* Assignment: After locating the line that contains "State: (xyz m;" in the records below, write out exactly that line and each line after it through the one that contains "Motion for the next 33", and nothing else.

* Given records:

------------------------------------------------

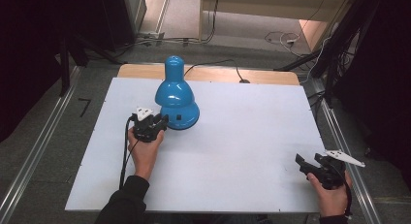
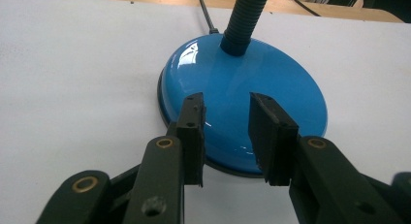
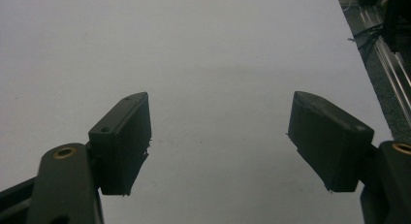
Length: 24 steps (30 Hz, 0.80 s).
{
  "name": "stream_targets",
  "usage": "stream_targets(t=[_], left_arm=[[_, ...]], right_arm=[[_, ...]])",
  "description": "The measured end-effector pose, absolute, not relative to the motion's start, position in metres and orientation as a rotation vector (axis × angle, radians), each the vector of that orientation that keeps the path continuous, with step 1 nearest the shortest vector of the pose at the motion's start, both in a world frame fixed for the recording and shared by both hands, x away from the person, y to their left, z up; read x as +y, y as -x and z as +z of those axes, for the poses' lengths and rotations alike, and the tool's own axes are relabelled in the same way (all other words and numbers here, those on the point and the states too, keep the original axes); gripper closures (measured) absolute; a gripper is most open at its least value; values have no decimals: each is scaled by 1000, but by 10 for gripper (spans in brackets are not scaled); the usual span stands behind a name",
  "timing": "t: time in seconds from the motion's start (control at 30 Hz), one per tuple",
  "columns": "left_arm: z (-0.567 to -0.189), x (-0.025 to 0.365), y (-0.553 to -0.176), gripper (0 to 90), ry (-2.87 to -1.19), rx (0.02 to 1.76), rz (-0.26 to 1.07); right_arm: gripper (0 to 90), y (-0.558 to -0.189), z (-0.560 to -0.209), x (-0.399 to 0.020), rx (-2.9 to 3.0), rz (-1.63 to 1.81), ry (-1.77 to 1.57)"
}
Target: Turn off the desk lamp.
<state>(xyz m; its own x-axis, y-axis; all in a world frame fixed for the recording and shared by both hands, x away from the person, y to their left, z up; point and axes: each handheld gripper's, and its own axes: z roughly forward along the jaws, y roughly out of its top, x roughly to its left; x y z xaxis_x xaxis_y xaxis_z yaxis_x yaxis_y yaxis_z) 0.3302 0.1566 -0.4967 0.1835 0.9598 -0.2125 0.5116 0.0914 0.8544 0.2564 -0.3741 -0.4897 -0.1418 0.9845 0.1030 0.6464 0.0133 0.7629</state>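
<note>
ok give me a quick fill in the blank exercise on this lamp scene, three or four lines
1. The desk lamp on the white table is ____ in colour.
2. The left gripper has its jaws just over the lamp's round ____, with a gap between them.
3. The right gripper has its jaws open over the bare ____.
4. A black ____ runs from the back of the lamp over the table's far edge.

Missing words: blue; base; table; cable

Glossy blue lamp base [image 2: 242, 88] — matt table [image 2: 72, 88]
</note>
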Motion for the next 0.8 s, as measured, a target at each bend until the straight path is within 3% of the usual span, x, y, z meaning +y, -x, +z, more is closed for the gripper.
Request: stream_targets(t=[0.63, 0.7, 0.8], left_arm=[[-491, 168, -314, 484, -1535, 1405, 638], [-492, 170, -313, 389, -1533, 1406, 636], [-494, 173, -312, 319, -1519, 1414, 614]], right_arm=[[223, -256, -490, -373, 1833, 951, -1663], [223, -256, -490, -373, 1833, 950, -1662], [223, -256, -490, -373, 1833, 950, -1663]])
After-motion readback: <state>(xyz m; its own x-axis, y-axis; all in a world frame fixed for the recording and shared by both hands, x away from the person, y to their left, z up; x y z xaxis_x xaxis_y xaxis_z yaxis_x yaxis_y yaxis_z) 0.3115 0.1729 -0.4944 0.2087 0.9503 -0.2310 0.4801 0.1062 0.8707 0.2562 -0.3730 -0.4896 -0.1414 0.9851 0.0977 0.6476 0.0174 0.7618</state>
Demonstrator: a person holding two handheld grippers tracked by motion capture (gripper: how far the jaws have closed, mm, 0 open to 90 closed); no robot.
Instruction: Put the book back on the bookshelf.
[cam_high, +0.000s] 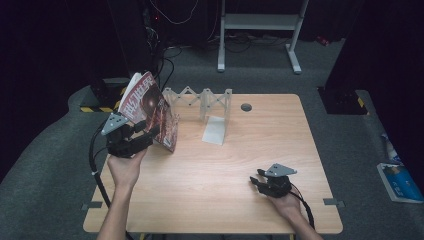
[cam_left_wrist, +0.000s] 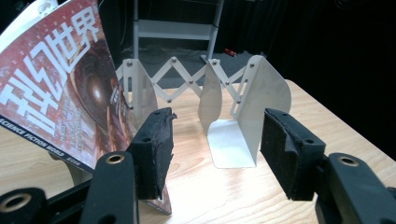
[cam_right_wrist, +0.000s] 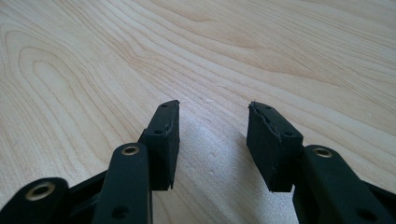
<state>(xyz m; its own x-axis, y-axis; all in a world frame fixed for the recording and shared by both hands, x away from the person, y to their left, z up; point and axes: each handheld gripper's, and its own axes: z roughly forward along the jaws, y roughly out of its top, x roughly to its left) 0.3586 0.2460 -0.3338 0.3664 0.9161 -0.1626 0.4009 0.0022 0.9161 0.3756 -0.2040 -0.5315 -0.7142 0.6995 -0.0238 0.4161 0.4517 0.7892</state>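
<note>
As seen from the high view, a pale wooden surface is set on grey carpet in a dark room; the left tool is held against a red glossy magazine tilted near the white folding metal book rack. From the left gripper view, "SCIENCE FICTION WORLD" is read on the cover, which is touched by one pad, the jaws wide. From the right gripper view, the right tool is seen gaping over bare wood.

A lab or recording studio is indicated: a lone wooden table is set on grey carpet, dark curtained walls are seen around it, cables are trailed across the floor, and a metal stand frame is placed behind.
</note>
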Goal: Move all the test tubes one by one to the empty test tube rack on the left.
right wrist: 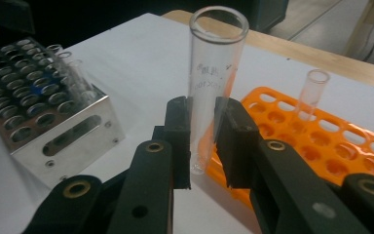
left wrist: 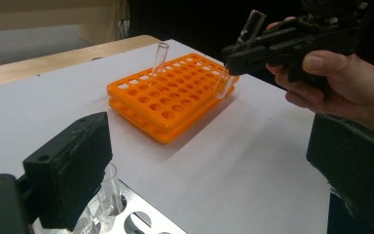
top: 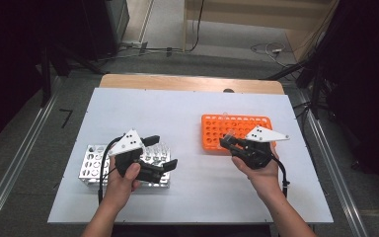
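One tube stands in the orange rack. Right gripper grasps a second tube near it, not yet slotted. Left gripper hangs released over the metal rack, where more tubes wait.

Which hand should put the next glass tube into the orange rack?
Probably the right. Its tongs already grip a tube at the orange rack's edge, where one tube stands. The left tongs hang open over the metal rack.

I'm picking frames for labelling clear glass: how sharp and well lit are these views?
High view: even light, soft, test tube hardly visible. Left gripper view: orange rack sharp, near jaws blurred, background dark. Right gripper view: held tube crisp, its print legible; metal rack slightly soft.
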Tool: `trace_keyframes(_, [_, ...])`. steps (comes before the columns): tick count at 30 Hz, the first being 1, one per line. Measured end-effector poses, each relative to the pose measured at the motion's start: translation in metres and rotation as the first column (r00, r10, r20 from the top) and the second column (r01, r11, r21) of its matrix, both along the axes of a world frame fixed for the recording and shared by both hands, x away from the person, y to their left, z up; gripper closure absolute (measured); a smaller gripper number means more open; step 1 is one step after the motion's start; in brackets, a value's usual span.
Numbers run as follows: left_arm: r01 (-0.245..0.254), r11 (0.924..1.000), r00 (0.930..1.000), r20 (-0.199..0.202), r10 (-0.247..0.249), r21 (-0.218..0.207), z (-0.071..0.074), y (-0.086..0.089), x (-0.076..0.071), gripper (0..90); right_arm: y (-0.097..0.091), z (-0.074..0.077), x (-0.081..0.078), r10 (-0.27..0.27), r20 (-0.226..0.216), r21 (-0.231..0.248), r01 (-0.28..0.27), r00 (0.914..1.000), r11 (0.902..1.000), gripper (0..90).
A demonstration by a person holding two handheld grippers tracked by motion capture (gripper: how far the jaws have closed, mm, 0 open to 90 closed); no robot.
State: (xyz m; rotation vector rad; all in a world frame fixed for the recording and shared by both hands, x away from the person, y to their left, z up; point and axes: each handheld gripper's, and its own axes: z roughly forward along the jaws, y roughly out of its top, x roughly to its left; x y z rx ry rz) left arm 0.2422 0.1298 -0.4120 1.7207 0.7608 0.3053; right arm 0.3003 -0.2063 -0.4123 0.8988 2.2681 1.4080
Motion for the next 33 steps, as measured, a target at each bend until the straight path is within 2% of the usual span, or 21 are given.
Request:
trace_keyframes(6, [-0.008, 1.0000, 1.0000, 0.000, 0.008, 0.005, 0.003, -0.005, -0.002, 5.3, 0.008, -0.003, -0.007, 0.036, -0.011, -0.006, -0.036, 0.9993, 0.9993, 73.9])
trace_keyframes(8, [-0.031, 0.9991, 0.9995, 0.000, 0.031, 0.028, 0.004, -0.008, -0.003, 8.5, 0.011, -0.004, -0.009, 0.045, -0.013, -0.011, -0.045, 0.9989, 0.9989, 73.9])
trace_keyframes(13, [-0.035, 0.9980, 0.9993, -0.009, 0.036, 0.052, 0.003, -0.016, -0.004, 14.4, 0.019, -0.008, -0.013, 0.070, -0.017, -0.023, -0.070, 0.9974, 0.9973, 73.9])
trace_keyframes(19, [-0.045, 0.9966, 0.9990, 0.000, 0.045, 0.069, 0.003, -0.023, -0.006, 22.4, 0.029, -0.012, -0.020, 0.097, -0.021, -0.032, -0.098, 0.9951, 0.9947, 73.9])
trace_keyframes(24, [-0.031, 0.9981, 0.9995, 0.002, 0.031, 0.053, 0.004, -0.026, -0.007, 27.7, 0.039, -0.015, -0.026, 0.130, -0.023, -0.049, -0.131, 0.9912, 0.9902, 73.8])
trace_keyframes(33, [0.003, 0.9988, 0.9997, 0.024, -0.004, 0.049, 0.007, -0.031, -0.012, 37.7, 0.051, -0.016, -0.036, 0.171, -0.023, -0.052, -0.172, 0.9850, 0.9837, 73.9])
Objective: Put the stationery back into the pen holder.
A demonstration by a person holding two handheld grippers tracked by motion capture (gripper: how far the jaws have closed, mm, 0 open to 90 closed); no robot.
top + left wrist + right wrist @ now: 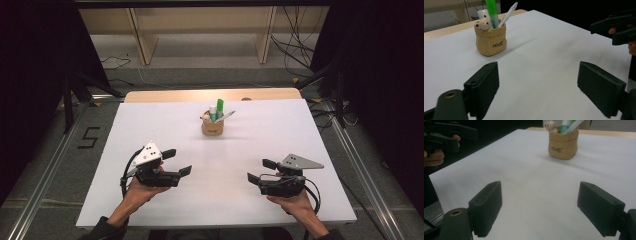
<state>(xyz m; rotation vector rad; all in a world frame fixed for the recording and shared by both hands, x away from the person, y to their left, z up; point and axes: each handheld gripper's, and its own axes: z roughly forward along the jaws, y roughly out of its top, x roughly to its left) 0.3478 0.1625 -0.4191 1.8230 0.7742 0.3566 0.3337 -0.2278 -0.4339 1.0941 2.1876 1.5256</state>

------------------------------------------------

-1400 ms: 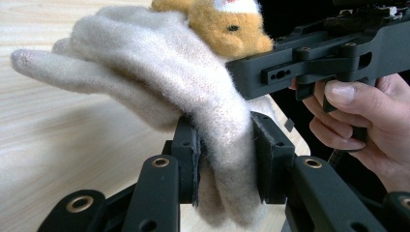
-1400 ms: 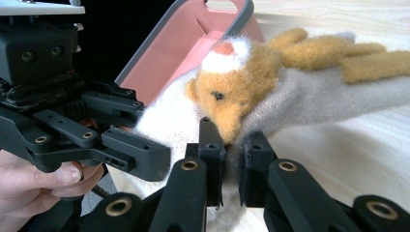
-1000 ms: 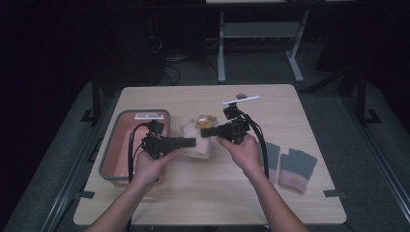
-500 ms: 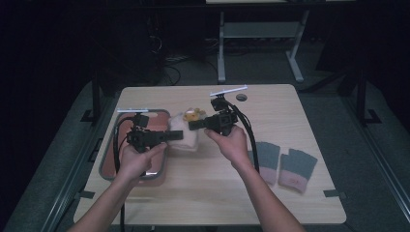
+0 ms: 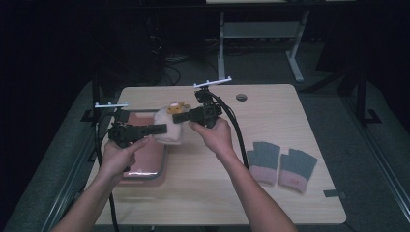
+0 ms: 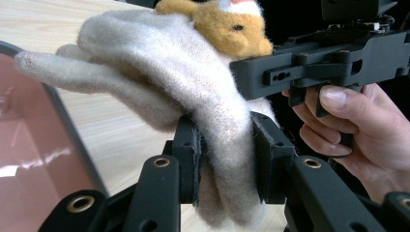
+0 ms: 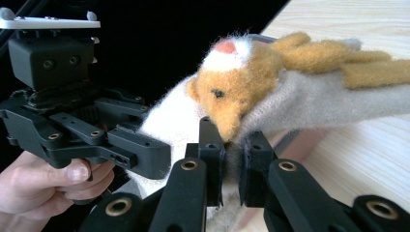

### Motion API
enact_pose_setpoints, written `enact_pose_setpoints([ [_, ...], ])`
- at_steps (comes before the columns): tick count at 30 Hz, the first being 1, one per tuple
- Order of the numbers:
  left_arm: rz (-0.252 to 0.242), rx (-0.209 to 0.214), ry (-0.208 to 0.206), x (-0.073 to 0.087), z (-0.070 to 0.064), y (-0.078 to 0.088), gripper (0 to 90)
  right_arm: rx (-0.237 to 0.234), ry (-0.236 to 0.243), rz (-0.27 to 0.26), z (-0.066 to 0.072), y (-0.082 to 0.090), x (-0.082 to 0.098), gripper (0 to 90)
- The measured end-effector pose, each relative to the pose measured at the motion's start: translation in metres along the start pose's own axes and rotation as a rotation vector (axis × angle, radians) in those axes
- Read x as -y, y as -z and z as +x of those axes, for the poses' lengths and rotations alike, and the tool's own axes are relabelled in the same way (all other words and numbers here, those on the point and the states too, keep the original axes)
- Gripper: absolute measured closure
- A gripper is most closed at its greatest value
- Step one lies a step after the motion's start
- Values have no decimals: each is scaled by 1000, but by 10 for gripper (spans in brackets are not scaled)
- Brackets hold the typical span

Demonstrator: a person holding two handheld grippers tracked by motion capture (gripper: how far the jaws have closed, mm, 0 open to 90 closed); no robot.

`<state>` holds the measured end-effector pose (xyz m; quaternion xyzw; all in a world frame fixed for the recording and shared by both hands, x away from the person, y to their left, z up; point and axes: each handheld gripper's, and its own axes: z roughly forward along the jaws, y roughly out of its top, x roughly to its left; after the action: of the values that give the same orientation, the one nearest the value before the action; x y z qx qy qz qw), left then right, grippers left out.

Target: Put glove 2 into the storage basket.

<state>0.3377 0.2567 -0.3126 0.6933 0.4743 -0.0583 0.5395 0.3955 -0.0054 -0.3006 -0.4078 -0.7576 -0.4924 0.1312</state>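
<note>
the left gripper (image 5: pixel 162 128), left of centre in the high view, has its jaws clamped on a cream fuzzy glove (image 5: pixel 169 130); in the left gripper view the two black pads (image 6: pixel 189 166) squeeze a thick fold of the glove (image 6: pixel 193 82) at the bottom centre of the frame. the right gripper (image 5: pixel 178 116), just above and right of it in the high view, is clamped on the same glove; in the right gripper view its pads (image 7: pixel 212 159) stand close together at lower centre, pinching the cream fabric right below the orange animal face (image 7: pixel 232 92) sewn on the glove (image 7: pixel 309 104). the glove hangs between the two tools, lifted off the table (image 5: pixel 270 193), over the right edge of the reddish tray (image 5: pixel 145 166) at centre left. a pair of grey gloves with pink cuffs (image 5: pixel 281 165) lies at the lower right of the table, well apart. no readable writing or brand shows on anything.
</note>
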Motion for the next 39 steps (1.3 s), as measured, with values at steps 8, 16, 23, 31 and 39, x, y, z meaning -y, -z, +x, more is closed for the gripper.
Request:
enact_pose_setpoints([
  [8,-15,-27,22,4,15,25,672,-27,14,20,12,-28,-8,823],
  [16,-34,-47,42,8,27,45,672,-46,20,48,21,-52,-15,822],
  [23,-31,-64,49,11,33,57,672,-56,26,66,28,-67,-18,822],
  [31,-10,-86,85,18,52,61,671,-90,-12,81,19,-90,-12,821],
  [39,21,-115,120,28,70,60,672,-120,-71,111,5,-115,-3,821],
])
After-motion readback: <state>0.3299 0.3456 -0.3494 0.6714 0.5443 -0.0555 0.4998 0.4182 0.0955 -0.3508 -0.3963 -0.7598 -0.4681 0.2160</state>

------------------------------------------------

* Output for this exercise:
State: (xyz m; rotation vector rad; all in a world frame fixed for the recording and shared by both hands, x away from the person, y to their left, z up; point and axes: each handheld gripper's, and its own axes: z roughly forward along the jaws, y roughly out of its top, x roughly to its left; x y z rx ry rz) left arm 0.2422 0.1298 -0.4120 1.7207 0.7608 0.3053; right arm 0.3003 -0.2063 -0.4123 0.8988 2.2681 1.4080
Motion for the next 33 steps, as measured, a target at each bend until the straight path is within 2% of the usual span, or 21 are given.

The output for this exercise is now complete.